On. Angelo Cera
Roma, 24 marzo 2016 - Sconcerto e imbarazzo. Dopo le dichiarazioni di Galletti, arriva in soccorso del ministro il messinese D’Alia che unisce allo sconcerto l’imbarazzo di giustificazioni che inquinano, più degli idrocarburi, la campagna referendaria contro le trivelle nei nostri mari. Evidente al solerte soccorritore di Galletti, sfugge che il quesito referendario non crea affatto crisi occupazionale, visto che il settore è in crisi già da diverso tempo a causa del crollo del mercato e dei prezzi petroliferi, con aziende che stanno licenziando nell’assoluto silenzio del governo.
Inoltre, al presidente della commissione parlamentare sulle questioni regionali (che dovrebbe avere, come il ministro, un ruolo super partes) sfugge che la quantità di idrocarburi presente nei mari italiani è così ridotta che, pur sfruttando tutti i giacimenti, si coprirebbe il fabbisogno energetico per 2 mesi a fronte di un rischio ambientale permanente.

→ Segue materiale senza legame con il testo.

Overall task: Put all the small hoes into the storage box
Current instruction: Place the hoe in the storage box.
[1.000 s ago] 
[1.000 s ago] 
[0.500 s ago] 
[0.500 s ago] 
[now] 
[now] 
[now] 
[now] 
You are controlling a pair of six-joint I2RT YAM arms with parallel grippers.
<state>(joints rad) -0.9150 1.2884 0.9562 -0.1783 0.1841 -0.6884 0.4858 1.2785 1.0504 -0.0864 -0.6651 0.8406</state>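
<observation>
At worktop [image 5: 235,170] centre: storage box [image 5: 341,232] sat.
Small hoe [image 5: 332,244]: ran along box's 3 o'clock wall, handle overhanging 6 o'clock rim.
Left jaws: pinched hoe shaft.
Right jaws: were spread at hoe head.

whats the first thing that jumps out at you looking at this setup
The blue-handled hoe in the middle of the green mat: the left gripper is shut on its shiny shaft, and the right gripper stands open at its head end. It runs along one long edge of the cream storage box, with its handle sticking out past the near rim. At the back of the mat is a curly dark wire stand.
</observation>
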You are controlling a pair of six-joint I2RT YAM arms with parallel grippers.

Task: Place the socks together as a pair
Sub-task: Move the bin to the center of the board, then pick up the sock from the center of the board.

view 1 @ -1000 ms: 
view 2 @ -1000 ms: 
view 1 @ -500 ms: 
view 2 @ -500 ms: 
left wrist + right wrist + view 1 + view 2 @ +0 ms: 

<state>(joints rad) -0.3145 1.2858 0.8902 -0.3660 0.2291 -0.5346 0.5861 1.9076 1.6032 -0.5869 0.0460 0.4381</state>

E ancora, il siciliano D’Alia ignora, impegnato com’è a soccorrere Galletti, che le piattaforme interessate dal referendum producono solo l’1,9% del fabbisogno nazionale di gas, mentre ad oggi il 40% dei consumi elettrici è coperto da fonti rinnovabili. Dal presidente D’Alia mi sarei aspettato un intervento per incentivare la riconversione ecosostenibile del settore e affrontare una seria discussione sulla strategia energetica nazionale, invece di dichiarazioni imbarazzanti per il partito e gli italiani.
Dal presidente D’Alia, come dal ministro Galletti, mi sarei aspettato meno strumentalizzazioni, visto che l’UdC ha deciso di sostenere la campagna referendaria contro le trivelle nei mari italiani. A meno che D’Alia e Galletti non hanno iniziato una fuga in avanti per un posto al sole, ancora una volta senza tenere conto della sovranità popolare.